Early intervention program is a systematic program of therapy, exercises, and activities designed to address developmental delays in disabled children to help achieve their full potentials (American Academy of Pediatrics [AAP], Committee on Genetics, 2001; National Down Syndrome Society, 2011a; Weijerman and de Winter, 2010). Considerable evidence indicates that these programs are valuable for cognitively impaired children. Nurses working with these families need to be aware of the types of programs in their community. Under the Individuals with Disabilities Education Act (IDEA) of 1990 (Public Law 101-476), states are encouraged to provide full early intervention services and are required to provide educational opportunities for all children with disabilities from birth to 21 years of age. Services may be provided under state Programs for Children with Special Health Needs or Head Start, or by private organizations such as National Down Syndrome Society,* Easter Seals,^† or the Arc of the United States.^‡ Parents should inquire about these programs by contacting the appropriate agencies. The child’s education should begin as soon as possible. As children grow older, their education should be directed toward vocational training that prepares them for as independent a lifestyle as possible within their scope of abilities.

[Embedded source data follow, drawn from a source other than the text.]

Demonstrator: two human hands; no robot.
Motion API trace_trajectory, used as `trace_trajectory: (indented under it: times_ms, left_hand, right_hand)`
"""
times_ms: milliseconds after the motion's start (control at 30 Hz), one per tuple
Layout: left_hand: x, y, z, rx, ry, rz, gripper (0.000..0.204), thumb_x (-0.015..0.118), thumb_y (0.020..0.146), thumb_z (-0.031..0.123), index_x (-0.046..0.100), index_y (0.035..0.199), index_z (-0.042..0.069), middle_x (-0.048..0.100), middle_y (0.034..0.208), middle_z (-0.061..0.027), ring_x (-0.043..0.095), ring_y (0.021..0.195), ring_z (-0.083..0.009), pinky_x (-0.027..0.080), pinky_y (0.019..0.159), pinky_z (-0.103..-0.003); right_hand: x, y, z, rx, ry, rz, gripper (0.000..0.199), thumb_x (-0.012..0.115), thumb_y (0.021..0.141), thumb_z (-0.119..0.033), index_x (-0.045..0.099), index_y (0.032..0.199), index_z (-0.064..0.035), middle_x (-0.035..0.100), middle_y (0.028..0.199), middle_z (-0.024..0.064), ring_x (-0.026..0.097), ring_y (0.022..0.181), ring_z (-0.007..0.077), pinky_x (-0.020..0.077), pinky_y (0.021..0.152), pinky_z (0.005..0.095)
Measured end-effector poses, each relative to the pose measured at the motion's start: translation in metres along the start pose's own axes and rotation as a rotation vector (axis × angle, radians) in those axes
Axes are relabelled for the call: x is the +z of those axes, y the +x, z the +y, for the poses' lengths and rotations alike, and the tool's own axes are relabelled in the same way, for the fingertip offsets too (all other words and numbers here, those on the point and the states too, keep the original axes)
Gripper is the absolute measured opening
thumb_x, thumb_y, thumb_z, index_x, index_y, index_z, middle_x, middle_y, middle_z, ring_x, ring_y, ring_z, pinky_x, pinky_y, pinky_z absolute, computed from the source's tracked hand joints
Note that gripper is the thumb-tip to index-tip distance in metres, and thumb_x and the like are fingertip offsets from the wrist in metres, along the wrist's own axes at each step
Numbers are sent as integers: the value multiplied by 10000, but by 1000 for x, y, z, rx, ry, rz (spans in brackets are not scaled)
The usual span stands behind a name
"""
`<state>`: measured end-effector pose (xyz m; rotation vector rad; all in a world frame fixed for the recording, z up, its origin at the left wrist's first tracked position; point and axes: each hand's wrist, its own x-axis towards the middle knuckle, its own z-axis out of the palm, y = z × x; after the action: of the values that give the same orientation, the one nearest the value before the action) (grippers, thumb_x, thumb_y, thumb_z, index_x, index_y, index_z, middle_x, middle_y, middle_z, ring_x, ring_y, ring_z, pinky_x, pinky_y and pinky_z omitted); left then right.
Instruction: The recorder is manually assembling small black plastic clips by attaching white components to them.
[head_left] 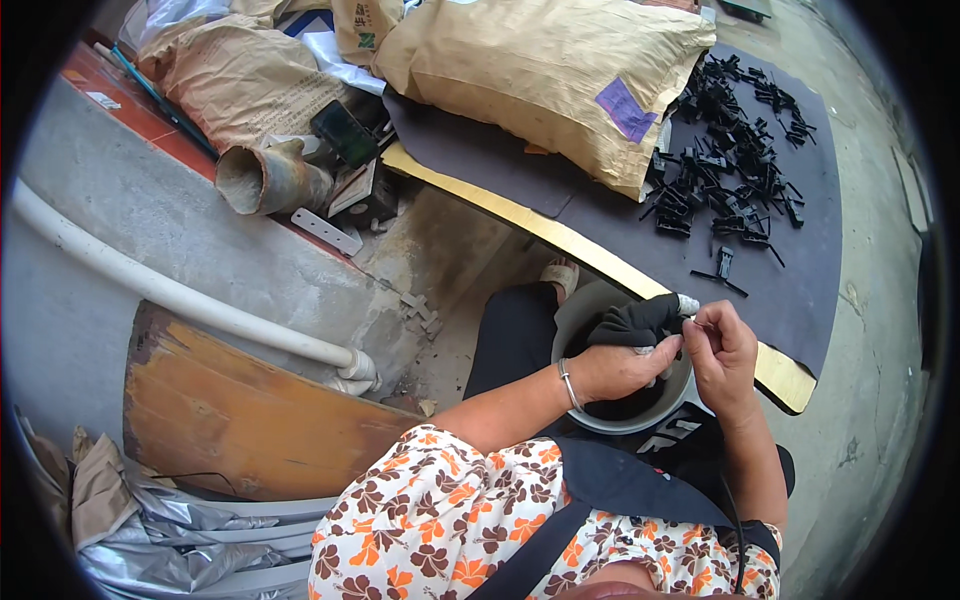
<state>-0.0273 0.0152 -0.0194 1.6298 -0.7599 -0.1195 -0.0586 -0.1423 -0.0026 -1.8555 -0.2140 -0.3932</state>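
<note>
Head view, seated person, lower centre of the frame.

Item: grey round bucket [600, 420], resting on the person's lap, right of centre. Inside, dark contents and a black glove or cloth [635, 325] draped over the far rim.

Item: left hand [625, 368], silver bangle at the wrist, lying across the bucket's mouth, fingers curled together beside the black cloth. Whether the grip is clamped on something small cannot be told from this angle.

Item: right hand [722, 352], just right of the bucket's rim, thumb and fingertips pinched together at the upper left of the hand, close to the left hand's fingers. What it pinches is too small to make out.

Item: scattered heap of small black plastic clips [735, 160], upper right, lying on a dark mat [810, 260]. One clip lies apart from the heap, nearer the bucket.

Item: yellow-edged board [560, 235] under the mat, running diagonally from upper centre to lower right.

Item: large tan paper sack [540, 70] with a purple patch, top centre, lying on the mat's left part.

Item: second crumpled tan sack [240, 75], upper left.

Item: rusty pipe elbow [265, 180], upper left, beside the sack.

Item: white pipe [170, 295], running along the concrete ledge at left.

Item: curved wooden panel [250, 410], lower left, leaning by the ledge.
</note>
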Motion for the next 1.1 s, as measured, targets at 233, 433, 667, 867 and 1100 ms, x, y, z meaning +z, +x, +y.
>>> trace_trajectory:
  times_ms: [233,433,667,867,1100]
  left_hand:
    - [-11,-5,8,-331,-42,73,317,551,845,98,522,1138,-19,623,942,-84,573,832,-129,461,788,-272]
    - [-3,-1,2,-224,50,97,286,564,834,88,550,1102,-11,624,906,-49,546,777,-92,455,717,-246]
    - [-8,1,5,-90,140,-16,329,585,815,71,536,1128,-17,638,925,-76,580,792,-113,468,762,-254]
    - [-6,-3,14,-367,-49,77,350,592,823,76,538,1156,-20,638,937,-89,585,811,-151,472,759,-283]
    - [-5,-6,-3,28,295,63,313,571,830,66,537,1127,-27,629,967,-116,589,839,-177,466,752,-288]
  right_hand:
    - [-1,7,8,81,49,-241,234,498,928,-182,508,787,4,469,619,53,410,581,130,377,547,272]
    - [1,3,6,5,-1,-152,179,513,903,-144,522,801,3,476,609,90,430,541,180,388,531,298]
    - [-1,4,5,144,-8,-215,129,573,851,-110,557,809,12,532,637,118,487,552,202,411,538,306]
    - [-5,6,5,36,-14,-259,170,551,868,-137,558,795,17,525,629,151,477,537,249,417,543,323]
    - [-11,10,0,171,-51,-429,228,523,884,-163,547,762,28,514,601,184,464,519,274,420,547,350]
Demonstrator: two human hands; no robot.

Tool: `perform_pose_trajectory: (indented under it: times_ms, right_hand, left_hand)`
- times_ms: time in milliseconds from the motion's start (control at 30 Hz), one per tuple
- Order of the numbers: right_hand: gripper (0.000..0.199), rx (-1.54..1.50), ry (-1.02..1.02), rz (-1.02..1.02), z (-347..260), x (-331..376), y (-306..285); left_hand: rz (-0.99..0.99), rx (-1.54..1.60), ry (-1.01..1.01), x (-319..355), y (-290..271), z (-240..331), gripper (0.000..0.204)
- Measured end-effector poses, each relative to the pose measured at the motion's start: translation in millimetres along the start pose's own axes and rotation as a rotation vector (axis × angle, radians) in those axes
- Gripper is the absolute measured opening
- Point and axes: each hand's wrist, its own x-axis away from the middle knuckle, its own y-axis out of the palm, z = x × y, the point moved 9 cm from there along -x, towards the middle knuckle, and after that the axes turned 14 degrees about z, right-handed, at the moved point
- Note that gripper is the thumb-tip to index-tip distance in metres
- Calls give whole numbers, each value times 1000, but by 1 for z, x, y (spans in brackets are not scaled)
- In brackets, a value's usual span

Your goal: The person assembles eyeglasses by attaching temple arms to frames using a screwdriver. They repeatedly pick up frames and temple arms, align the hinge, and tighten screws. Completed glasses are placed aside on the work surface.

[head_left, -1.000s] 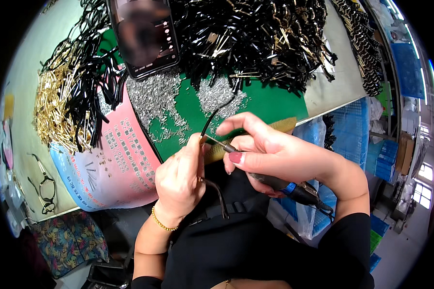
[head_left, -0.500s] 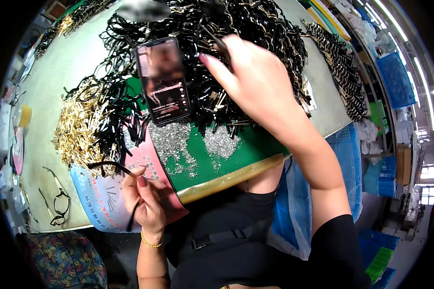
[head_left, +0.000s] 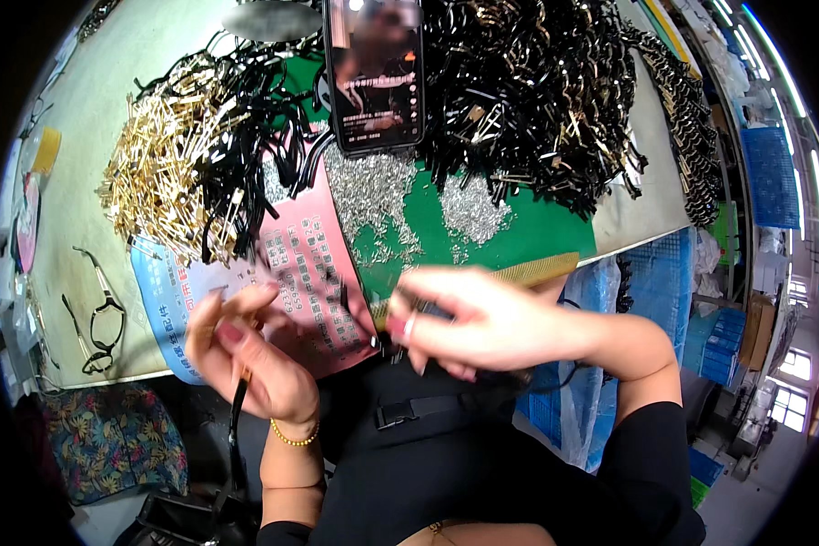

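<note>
My left hand [head_left: 262, 369] is closed around a slim eyeglass temple [head_left: 237, 405], whose black end hangs below the palm. My right hand [head_left: 482, 323] has its fingers bent together in front of my body, over the gold mat edge; motion smears the fingertips, and a small dark piece shows beside them, too blurred to name. Beyond the left hand lies a heap of gold and black temples [head_left: 168, 155]. Two piles of tiny silver metal parts [head_left: 373, 196] rest on a green mat [head_left: 432, 227]. A pink and blue printed sheet [head_left: 305, 264] lies under the left side.
A lit phone [head_left: 378, 82] stands at the back of the mat. Behind and to its right spreads a big heap of black eyeglass frames [head_left: 546, 100]. One loose frame [head_left: 105, 323] lies at the left table edge. Blue crates [head_left: 651, 291] stand right of the table.
My right hand has come down from the black frames to near my body. My left hand has turned and moved slightly up, still holding the temple. The whole view has shifted.
</note>
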Motion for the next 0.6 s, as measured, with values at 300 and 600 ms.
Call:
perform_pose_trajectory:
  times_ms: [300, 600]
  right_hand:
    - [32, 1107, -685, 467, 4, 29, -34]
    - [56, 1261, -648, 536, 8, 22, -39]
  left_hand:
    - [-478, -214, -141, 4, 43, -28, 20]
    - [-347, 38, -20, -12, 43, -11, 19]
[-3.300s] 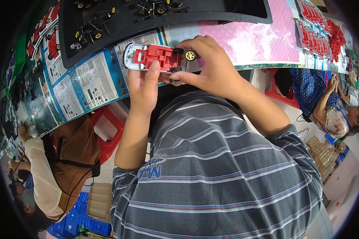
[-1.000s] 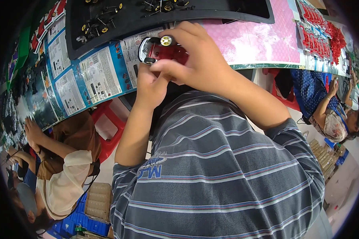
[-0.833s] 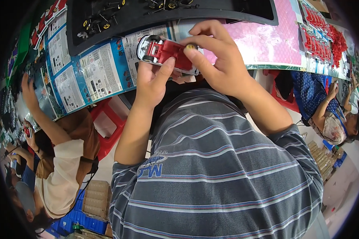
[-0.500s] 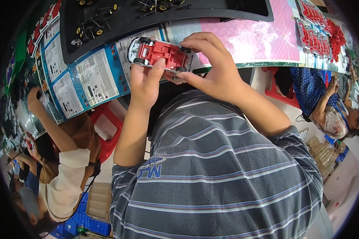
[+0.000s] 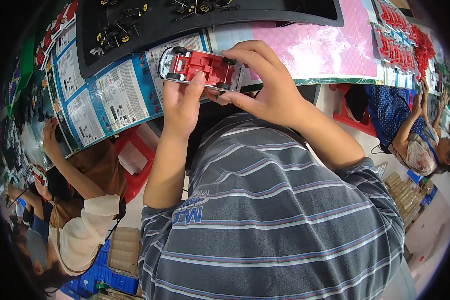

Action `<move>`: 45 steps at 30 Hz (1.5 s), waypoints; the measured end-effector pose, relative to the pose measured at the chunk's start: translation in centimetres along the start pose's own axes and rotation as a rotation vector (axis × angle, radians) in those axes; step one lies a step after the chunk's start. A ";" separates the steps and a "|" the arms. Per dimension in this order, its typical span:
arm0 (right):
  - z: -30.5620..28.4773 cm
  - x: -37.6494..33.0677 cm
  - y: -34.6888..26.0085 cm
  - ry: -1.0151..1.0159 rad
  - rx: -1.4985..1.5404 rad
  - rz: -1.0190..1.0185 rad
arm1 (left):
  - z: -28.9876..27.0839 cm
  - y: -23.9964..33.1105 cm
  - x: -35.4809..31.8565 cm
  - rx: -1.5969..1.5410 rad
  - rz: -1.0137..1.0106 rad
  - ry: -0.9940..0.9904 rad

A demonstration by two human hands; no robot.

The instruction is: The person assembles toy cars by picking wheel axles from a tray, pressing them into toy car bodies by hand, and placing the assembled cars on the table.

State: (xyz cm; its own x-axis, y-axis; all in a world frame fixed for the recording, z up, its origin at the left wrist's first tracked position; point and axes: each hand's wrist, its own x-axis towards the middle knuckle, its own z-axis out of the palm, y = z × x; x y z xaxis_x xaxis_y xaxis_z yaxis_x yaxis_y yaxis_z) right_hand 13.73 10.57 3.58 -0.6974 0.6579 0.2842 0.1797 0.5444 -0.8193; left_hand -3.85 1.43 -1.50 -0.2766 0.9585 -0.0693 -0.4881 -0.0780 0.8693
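A toy car (image 5: 205,68) is held underside up over the near edge of the table, showing its red base, silvery white body and black wheels. My left hand (image 5: 183,102) grips it from below, the thumb pressed on the red base and the other fingers hidden beneath. Around the right-hand end, my right hand (image 5: 262,82) curls with index finger and thumb at the two wheels of that axle. Both wheel pairs sit in the base. Beyond the car lies a black tray (image 5: 160,31) holding several axles with yellow-hubbed wheels (image 5: 120,37).
Printed blue and white sheets (image 5: 120,90) cover the table at left, a pink sheet (image 5: 305,50) at right. Red car bases (image 5: 392,45) stand in rows at far right. Co-workers sit left (image 5: 85,220) and right (image 5: 415,135). A red stool (image 5: 140,160) stands at my left.
My right finger and thumb have shifted slightly inward on the right-hand wheels, which now sit a little farther left. The left co-worker's arm has moved.
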 end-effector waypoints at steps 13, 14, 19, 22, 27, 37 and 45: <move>-0.5 -0.1 0.5 0.021 -0.027 -0.060 | -0.4 0.5 -0.1 -0.038 -0.054 -0.017; -0.7 -0.2 0.7 0.041 -0.033 -0.056 | -0.7 0.5 -0.2 -0.062 -0.068 -0.052; -0.1 -0.5 5.2 0.219 -0.197 0.017 | -0.4 0.5 -0.2 -0.109 0.077 0.031; 0.5 -0.2 5.3 0.185 -0.195 0.042 | -1.1 1.2 -0.5 -0.084 0.060 -0.010; 0.5 -0.2 5.6 0.124 -0.331 -0.142 | -2.7 3.4 -1.7 -0.078 -0.006 0.081; 0.3 0.0 4.8 0.078 -0.366 -0.104 | -15.4 11.6 -1.5 0.248 0.065 0.511; 0.5 0.2 4.6 0.081 -0.411 -0.108 | -22.8 17.5 6.5 0.561 -0.050 0.599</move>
State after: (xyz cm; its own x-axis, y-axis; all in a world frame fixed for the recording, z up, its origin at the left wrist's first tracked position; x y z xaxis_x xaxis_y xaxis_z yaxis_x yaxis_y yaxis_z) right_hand 14.08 12.92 -0.35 -0.6736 0.6157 0.4090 0.3816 0.7636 -0.5210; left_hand -33.09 0.00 2.08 -0.7382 0.6357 -0.2257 -0.0688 0.2618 0.9627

Suitable activities for physical activity are based on the child’s size, coordination, physical fitness and maturity, motivation, and health (Fig. 19-4). Some children may have physical problems that prevent participation in certain sports, such as atlantoaxial instability in children with Down syndrome (p. 576). These children often have greater success in individual and dual sports than in team sports and enjoy themselves most with children of the same developmental level. The Special Olympics* provides these children with a unique competitive opportunity.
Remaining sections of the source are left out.